Mythbusters: Meditation Edition
Let’s talk about Meditation. Meditation is my medicine. I have been meditating for six years and doing Transcendental Meditation for four. Meditation has been proven to decrease anxiety, it allows you to be more present, allows you to connect with your intuition, it can lead to increased confidence, decrease anger/agitation, increase clarity. Transcendental Meditation has scientifically been proven to reduce stress, reducing blood pressure, aid with addiction and PTSD recovery, improve focus and decision making, and when introduced into elementary schools TM has been proven to increase attendance, grades, and concentration.
So with all these benefits, how come more people don’t meditate? Today I’m debunking some of the most prevalent myths that I hear about meditation in service to helping you live a more connected and joy-filled life.
MYTH #1: I DON’T HAVE THE TIME
Meditating doesn’t have to be a huge time commitment, especially when you are just starting out. By meditating even two to three minutes a day, you can reap significant benefits from meditation. Sub out two minutes of your morning Instagram scroll for two minutes of meditation.
MYTH #2: I DON’T KNOW HOW TO DO IT
I bought into this myth when I first started as well. I had no clue what meditation was or how to do it. The great news is that there are so many youtube videos and apps that guide you through meditation. You don’t have to go at it alone. Some of my favorite apps are: Calm and Headspace. Additionally, Deepak Chopra has great meditations that you can find through a quick YouTube search.
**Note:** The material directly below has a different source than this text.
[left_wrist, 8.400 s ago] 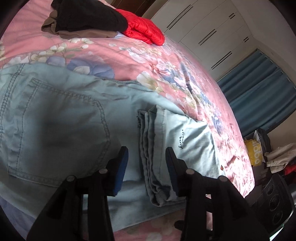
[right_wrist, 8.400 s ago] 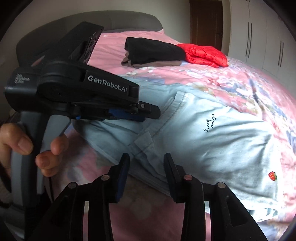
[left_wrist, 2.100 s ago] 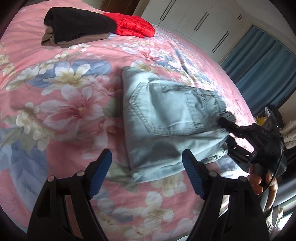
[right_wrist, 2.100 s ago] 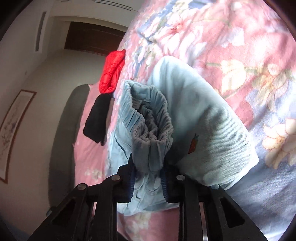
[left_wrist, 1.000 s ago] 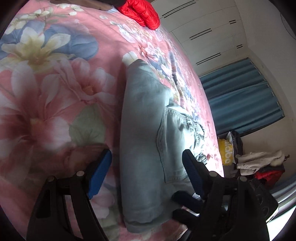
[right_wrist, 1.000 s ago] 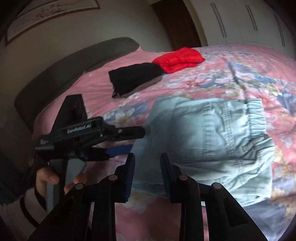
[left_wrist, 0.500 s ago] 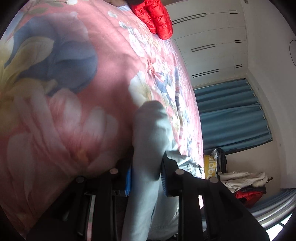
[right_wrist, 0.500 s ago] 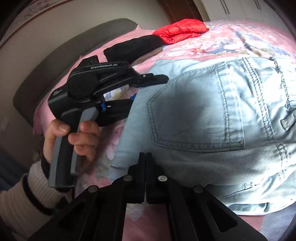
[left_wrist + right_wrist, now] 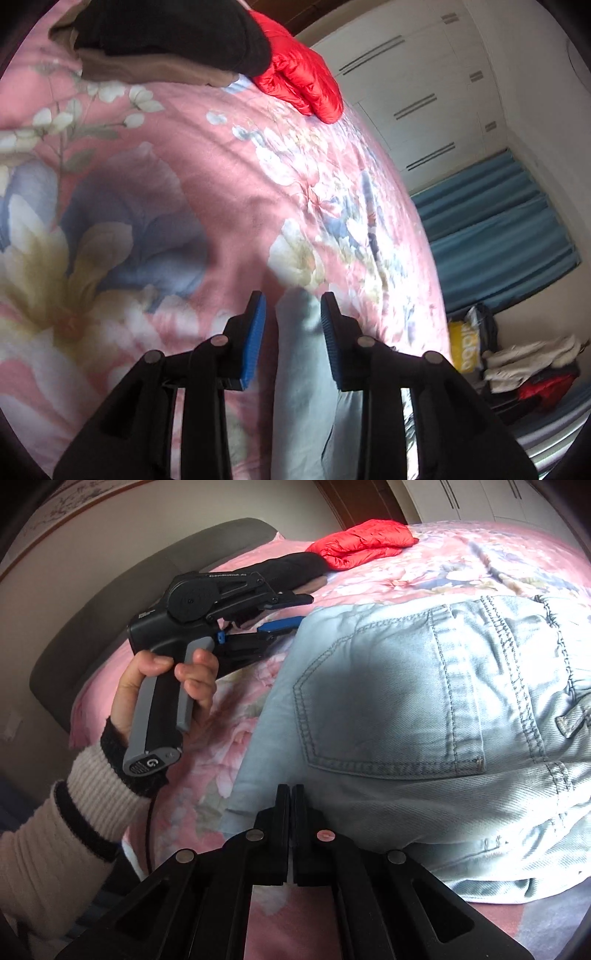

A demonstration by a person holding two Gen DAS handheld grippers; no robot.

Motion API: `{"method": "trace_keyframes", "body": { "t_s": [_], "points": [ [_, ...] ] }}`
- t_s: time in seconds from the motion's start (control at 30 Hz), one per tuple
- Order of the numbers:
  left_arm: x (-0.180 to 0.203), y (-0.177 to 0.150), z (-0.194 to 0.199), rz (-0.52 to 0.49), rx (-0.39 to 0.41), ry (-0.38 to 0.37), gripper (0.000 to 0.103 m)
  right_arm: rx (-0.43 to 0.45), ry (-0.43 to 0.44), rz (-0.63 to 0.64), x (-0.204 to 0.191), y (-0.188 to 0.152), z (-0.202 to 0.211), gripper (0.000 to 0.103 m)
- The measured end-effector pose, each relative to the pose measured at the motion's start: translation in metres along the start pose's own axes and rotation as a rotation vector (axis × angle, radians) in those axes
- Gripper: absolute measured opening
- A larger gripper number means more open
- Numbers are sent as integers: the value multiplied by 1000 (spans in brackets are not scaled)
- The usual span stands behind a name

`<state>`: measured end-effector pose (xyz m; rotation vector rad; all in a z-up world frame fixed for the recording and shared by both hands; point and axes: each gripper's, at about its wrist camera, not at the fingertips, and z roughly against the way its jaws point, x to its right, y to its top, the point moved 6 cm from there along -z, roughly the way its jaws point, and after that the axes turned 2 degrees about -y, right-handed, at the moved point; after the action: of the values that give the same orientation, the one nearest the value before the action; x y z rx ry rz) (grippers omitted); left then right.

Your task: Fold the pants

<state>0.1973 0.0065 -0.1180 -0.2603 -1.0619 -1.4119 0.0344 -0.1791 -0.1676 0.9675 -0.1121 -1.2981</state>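
The folded light-blue denim pants (image 9: 424, 720) lie on the pink floral bedspread (image 9: 461, 572), back pocket up. In the left wrist view the pants' far edge (image 9: 299, 362) lies between my left gripper's (image 9: 293, 321) blue pads, which stand apart from it; the jaws are open. The right wrist view shows that left gripper (image 9: 284, 616) at the pants' far left corner, held by a hand. My right gripper (image 9: 291, 794) is shut with nothing between its fingers, at the pants' near edge.
A black and tan folded garment (image 9: 166, 40) and a red puffer jacket (image 9: 303, 81) lie at the head of the bed. White wardrobe doors (image 9: 424, 92) and blue curtains (image 9: 498, 229) stand beyond. A clothes pile (image 9: 528, 369) lies past the bed's edge.
My left gripper was shut on the pants' edge half a second ago; now its jaws have opened and released it. My right gripper stays shut at the near edge.
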Motion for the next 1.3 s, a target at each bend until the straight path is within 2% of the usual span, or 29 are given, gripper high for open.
{"method": "trace_keyframes", "body": {
  "t_s": [0.07,0.1,0.17,0.23,0.33,0.4,0.43,0.47,0.53,0.6,0.73,0.83,0.87,0.9,0.97,1.03,1.13,1.23,1.3],
  "points": [
    [11,-17,9,-76,-14,27,31,26,3,5,1,5,11,9],
    [16,-26,15,-109,-20,34,36,52,-12,6,3,7,21,14],
    [24,-45,25,-183,-28,61,42,112,-57,-3,11,15,41,16],
    [34,-66,30,-257,-52,74,45,174,-125,-21,25,24,62,16],
    [49,-99,27,-372,-87,87,45,232,-273,-48,54,34,84,16],
    [55,-123,23,-440,-122,99,46,234,-342,-63,70,34,89,16],
    [52,-125,6,-461,-150,115,46,223,-377,-66,78,31,87,16],
    [48,-132,-6,-474,-176,144,46,183,-390,-82,86,25,81,16],
    [43,-141,-21,-523,-194,208,46,96,-344,-148,97,13,64,13],
    [46,-142,-22,-570,-185,241,46,92,-338,-156,99,8,60,10],
    [53,-140,-11,-542,-186,208,49,94,-368,-146,86,11,68,11],
    [57,-152,2,-546,-181,194,51,135,-326,-125,73,11,79,13],
    [57,-155,3,-543,-185,189,53,155,-325,-103,67,10,80,20],
    [56,-158,4,-536,-190,184,55,171,-314,-74,59,9,82,22],
    [52,-161,3,-524,-193,188,55,181,-271,-22,44,4,79,22],
    [52,-163,2,-526,-191,194,55,147,-272,33,34,-3,67,22],
    [53,-165,1,-537,-191,217,55,67,-371,104,35,-14,41,23],
    [55,-166,6,-528,-189,217,58,70,-362,92,37,-14,42,23],
    [55,-165,12,-486,-191,182,71,56,-334,60,39,-13,50,23]
  ]
}}
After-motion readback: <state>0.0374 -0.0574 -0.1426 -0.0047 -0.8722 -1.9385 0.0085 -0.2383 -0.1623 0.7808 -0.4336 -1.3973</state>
MYTH #3: I’M NOT GOOD AT IT
I’m going to let you in on a little secret...you can’t do it wrong. It’s not about sitting there with absolutely no thoughts, it’s about getting present and trying to quiet the mind. One of the tricks I’ve used in the past is pretending there is a river in your mind and boats are floating in the river. Once a thought comes to mind imagine putting the thought on the boat and then watch it float down the river. This helps to reduce you attachment to thoughts, which is part of what the practice of meditation is about.
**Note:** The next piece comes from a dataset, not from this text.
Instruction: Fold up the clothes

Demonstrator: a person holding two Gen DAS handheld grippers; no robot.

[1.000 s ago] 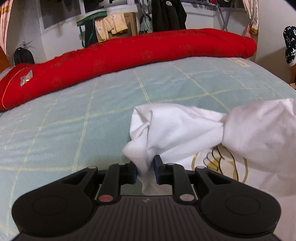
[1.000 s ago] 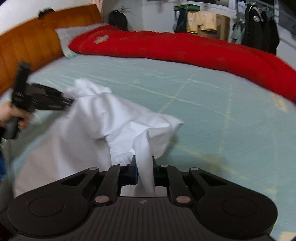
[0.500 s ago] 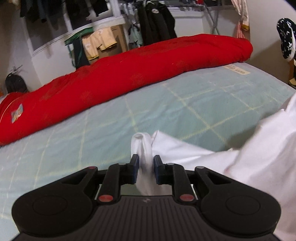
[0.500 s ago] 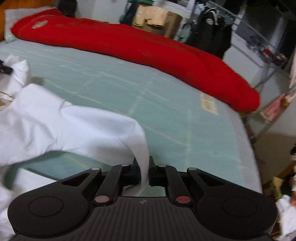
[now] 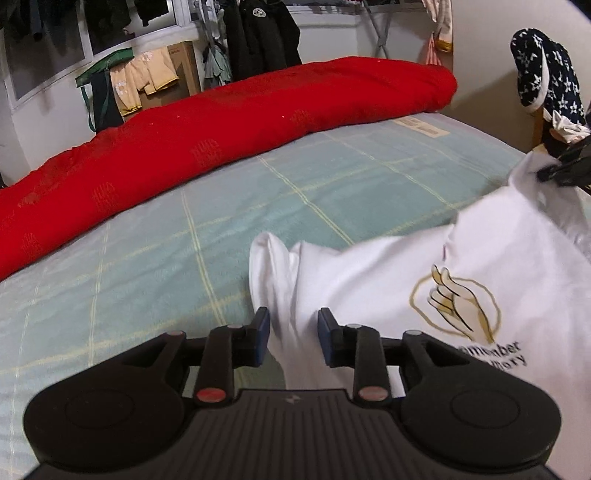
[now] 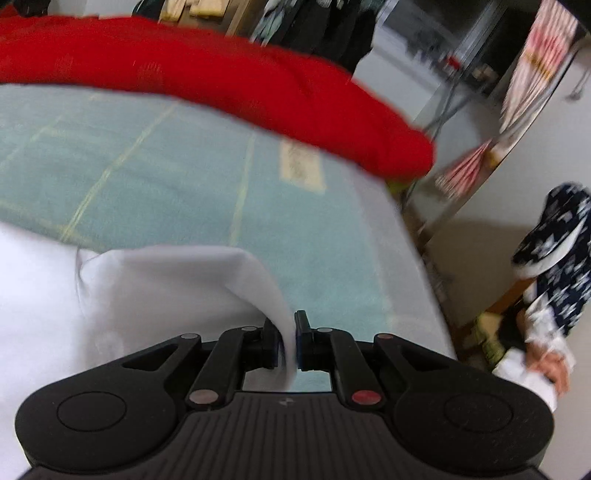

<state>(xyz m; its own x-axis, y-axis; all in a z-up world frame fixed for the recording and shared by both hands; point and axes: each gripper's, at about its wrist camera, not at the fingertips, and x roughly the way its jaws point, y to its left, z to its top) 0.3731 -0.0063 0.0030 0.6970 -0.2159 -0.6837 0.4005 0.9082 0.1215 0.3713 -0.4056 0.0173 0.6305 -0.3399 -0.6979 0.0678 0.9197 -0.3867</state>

MYTH #4: I TRIED IT AND I’M NOT GOOD AT IT
That might be true, and that’s okay; however my encouragement for you is to get curious and explore. There are a plethora of meditation types, so have fun exploring. A few of the most common types include: mindfulness meditation, transcendental meditation, walking meditation, mantra-based meditation, guided meditations. Sometimes I think of meditation like dating, you have to keep trying until you find a type that really works for you. If you’ve given different forms of meditation a try and you still feel like it’s not for you, then I invite you to find a different type of mindfulness that works for you and stick with it. Consistency is key.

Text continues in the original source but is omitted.